SEO

Crawling in SEO: Google, Crawl Budget and Getting Your Site Crawled

One of the key goals of technical SEO is to make your website more visible. And the first step to visibility is Google finding and understanding your site. If Google doesn’t understand your site, it’s not likely to rank it highly in the SERPs. Crawling – where Google bots find and explore your site – is a big component of this.

What is crawling?

Crawling is when bots (spiders) search your site’s individual pages to determine their value. As the bots do this, they collect data, which search engines like Google and Bing use to match search queries with relevant results.

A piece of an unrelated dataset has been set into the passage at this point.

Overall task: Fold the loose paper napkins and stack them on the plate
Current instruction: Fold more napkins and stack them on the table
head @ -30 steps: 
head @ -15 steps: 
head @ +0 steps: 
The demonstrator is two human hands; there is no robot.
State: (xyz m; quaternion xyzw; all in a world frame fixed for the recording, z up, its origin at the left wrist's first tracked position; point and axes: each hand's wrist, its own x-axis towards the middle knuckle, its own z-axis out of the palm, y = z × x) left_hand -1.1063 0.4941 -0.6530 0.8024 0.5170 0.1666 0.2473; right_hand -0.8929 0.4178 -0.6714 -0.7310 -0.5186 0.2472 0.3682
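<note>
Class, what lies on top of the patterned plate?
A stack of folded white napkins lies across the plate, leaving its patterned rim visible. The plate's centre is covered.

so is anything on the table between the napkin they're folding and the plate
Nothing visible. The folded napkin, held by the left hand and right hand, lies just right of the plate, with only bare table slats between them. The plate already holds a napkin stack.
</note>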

Without crawling, your content won’t be viewable anywhere on the search engine, and users won’t be able to find your website.

Bots are able to do a lot of things, but have limits. These key terms will help explain a bot’s role:

  • Crawl Depth: This determines how deep a bot will delve into your website. Pages closer to the homepage are more likely to be crawled more frequently, as getting there requires less clicks. This is why having a good website hierarchy is important.
  • Crawl Rate Limit: This is the maximum speed at which a crawler can request pages from a site without overwhelming the server.
  • Crawl Priority: When some pages are prioritised over others based on page authority, relevance or update frequency.
  • Rendering: Modern bots can render JavaScript and CSS, allowing them to comprehend dynamic content and single page applications.
  • Pagination: Crawlers can handle paginated content, ensuring all relevant pages are indexed.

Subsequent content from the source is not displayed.